## YOUR OBJECTIVE:
The reply should return the data in full, exactly as written.

## SUPPLIED DATA:
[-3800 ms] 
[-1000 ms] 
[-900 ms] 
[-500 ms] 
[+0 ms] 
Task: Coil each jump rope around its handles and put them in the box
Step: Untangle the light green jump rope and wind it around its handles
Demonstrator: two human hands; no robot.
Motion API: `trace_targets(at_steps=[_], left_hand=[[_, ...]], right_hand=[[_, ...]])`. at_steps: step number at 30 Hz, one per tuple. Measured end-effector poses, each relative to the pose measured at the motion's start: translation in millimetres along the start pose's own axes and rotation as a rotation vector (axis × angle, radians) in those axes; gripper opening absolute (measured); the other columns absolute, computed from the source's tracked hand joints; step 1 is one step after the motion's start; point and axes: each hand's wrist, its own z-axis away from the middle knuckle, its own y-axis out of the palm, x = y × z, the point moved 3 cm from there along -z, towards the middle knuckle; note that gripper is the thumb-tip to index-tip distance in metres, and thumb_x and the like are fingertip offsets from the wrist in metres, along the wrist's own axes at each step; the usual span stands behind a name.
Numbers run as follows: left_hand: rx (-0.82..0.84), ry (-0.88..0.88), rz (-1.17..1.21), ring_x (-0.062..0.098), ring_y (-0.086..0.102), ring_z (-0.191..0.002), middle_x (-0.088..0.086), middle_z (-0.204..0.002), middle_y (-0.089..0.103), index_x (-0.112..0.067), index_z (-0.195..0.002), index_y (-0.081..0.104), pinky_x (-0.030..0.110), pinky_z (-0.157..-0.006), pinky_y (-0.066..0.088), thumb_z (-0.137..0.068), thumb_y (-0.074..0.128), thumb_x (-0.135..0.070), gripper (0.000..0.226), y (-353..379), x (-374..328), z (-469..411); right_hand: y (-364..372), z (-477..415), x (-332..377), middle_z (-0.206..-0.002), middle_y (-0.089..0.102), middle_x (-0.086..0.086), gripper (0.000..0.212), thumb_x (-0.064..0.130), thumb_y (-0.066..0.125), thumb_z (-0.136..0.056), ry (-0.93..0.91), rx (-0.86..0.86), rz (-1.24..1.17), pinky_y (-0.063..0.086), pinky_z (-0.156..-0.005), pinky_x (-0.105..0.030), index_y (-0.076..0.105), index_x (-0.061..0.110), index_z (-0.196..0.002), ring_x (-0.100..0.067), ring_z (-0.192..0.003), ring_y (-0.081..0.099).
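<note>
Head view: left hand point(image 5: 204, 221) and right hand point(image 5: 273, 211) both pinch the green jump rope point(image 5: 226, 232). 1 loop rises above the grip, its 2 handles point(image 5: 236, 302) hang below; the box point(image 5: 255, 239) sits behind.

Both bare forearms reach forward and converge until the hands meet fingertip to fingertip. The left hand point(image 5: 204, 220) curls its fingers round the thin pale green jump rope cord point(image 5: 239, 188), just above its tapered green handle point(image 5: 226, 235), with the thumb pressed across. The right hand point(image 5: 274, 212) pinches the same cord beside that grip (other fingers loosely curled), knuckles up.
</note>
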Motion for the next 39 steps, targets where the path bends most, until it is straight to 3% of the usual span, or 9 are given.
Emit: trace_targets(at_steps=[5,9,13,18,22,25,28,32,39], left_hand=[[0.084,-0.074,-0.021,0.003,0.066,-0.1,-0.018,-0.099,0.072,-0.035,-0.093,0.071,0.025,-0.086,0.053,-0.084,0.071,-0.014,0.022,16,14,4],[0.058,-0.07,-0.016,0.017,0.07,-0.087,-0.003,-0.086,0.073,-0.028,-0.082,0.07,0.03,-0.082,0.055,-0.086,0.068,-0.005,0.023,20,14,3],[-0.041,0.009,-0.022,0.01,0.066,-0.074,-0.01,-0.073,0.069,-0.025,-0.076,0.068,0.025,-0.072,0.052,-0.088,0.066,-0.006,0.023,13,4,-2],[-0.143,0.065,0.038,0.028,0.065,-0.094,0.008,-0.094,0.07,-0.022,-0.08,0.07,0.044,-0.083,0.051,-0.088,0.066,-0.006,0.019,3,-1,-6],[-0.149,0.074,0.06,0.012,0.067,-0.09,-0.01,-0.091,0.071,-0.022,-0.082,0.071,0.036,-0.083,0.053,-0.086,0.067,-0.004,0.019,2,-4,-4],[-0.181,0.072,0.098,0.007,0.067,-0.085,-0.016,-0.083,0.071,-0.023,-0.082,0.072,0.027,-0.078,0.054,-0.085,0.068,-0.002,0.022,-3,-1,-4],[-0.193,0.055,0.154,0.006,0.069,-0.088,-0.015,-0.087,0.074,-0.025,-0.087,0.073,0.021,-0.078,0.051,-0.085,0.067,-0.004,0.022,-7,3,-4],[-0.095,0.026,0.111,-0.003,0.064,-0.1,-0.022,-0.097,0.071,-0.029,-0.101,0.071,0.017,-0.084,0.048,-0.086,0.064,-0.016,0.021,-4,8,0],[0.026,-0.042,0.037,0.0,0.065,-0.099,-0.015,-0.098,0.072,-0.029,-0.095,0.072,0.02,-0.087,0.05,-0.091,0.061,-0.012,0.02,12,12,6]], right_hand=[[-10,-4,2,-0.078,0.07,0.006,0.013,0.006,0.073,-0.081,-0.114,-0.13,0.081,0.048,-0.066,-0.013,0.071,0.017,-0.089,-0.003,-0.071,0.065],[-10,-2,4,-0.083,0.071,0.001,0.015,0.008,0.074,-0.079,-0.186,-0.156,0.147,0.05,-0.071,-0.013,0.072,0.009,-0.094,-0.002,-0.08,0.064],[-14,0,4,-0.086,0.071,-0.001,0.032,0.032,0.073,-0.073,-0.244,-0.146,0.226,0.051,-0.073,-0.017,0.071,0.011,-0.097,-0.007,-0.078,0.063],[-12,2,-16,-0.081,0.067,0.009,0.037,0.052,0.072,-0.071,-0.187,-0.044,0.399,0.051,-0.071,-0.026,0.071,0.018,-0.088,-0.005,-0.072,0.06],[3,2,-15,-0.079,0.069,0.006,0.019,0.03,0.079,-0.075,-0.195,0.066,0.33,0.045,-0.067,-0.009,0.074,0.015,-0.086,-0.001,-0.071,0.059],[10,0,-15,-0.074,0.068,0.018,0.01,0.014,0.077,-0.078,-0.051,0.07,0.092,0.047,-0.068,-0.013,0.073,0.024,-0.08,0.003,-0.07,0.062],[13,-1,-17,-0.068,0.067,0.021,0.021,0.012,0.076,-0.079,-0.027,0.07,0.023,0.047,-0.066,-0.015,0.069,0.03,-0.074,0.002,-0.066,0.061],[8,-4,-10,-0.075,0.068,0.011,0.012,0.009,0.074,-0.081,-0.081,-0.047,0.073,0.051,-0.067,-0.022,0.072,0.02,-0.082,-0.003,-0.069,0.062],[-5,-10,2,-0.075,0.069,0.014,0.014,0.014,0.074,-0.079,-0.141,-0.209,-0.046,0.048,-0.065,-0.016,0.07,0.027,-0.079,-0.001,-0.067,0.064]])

## OUTPUT:
[-3800 ms] 
[-1000 ms] 
[-900 ms] 
[-500 ms] 
[+0 ms] 
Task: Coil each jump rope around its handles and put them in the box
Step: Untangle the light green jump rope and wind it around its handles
Demonstrator: two human hands; no robot.
Motion API: `trace_targets(at_steps=[_], left_hand=[[_, ...]], right_hand=[[_, ...]])`. at_steps: step number at 30 Hz, one per tuple. Measured end-effector poses, each relative to the pose measured at the motion's start: translation in millimetres along the start pose's own axes and rotation as a rotation vector (axis × angle, radians) in those axes; gripper opening absolute (measured); the other columns absolute, computed from the source's tracked hand joints; step 1 is one step after the motion's start; point and axes: each hand's wrist, its own z-axis away from the middle knuckle, its own y-axis out of the palm, x = y × z, the point moved 3 cm from there along -z, towards the middle knuckle; note that gripper is the thumb-tip to index-tip distance in metres, and thumb_x and the like are fingertip offsets from the wrist in metres, along the wrist's own axes at each step; the usual span stands behind a name.
Numbers run as follows: left_hand: rx (-0.82..0.84), ry (-0.88..0.88), rz (-1.17..1.21), ring_x (-0.062..0.098), ring_y (-0.086..0.102), ring_z (-0.191..0.002), middle_x (-0.088..0.086), middle_z (-0.204..0.002), middle_y (-0.089..0.103), index_x (-0.112..0.067), index_z (-0.195..0.002), index_y (-0.081..0.104), pinky_x (-0.030..0.110), pinky_z (-0.157..-0.006), pinky_y (-0.066..0.088), thumb_z (-0.137..0.068), thumb_y (-0.074..0.128), thumb_x (-0.135..0.070), gripper (0.000..0.226), y (-353..379), x (-374..328), z (-469..411); right_hand: y (-364..372), z (-477..415), x (-332..377), middle_z (-0.206..-0.002), middle_y (-0.089..0.102), middle_x (-0.086..0.086), gripper (0.000..0.212), thumb_x (-0.064..0.130), thumb_y (-0.066..0.125), thumb_z (-0.136..0.056), ry (-0.93..0.91), rx (-0.86..0.86), rz (-1.24..1.17), pinky_y (-0.063..0.086), pinky_z (-0.156..-0.005), pinky_x (-0.105..0.030), index_y (-0.076..0.105), index_x (-0.061..0.110), index_z (-0.196..0.002), ring_x (-0.100..0.067), ring_z (-0.192..0.003), ring_y (-0.081..0.099).
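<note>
Head view: left hand point(image 5: 204, 221) and right hand point(image 5: 273, 211) both pinch the green jump rope point(image 5: 226, 232). 1 loop rises above the grip, its 2 handles point(image 5: 236, 302) hang below; the box point(image 5: 255, 239) sits behind.

Both bare forearms reach forward and converge until the hands meet fingertip to fingertip. The left hand point(image 5: 204, 220) curls its fingers round the thin pale green jump rope cord point(image 5: 239, 188), just above its tapered green handle point(image 5: 226, 235), with the thumb pressed across. The right hand point(image 5: 274, 212) pinches the same cord beside that grip (other fingers loosely curled), knuckles up.
</note>
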Motion for the next 39 steps, targets where the path bends most, until it is straight to 3% of the usual span, or 9 are given.
Emit: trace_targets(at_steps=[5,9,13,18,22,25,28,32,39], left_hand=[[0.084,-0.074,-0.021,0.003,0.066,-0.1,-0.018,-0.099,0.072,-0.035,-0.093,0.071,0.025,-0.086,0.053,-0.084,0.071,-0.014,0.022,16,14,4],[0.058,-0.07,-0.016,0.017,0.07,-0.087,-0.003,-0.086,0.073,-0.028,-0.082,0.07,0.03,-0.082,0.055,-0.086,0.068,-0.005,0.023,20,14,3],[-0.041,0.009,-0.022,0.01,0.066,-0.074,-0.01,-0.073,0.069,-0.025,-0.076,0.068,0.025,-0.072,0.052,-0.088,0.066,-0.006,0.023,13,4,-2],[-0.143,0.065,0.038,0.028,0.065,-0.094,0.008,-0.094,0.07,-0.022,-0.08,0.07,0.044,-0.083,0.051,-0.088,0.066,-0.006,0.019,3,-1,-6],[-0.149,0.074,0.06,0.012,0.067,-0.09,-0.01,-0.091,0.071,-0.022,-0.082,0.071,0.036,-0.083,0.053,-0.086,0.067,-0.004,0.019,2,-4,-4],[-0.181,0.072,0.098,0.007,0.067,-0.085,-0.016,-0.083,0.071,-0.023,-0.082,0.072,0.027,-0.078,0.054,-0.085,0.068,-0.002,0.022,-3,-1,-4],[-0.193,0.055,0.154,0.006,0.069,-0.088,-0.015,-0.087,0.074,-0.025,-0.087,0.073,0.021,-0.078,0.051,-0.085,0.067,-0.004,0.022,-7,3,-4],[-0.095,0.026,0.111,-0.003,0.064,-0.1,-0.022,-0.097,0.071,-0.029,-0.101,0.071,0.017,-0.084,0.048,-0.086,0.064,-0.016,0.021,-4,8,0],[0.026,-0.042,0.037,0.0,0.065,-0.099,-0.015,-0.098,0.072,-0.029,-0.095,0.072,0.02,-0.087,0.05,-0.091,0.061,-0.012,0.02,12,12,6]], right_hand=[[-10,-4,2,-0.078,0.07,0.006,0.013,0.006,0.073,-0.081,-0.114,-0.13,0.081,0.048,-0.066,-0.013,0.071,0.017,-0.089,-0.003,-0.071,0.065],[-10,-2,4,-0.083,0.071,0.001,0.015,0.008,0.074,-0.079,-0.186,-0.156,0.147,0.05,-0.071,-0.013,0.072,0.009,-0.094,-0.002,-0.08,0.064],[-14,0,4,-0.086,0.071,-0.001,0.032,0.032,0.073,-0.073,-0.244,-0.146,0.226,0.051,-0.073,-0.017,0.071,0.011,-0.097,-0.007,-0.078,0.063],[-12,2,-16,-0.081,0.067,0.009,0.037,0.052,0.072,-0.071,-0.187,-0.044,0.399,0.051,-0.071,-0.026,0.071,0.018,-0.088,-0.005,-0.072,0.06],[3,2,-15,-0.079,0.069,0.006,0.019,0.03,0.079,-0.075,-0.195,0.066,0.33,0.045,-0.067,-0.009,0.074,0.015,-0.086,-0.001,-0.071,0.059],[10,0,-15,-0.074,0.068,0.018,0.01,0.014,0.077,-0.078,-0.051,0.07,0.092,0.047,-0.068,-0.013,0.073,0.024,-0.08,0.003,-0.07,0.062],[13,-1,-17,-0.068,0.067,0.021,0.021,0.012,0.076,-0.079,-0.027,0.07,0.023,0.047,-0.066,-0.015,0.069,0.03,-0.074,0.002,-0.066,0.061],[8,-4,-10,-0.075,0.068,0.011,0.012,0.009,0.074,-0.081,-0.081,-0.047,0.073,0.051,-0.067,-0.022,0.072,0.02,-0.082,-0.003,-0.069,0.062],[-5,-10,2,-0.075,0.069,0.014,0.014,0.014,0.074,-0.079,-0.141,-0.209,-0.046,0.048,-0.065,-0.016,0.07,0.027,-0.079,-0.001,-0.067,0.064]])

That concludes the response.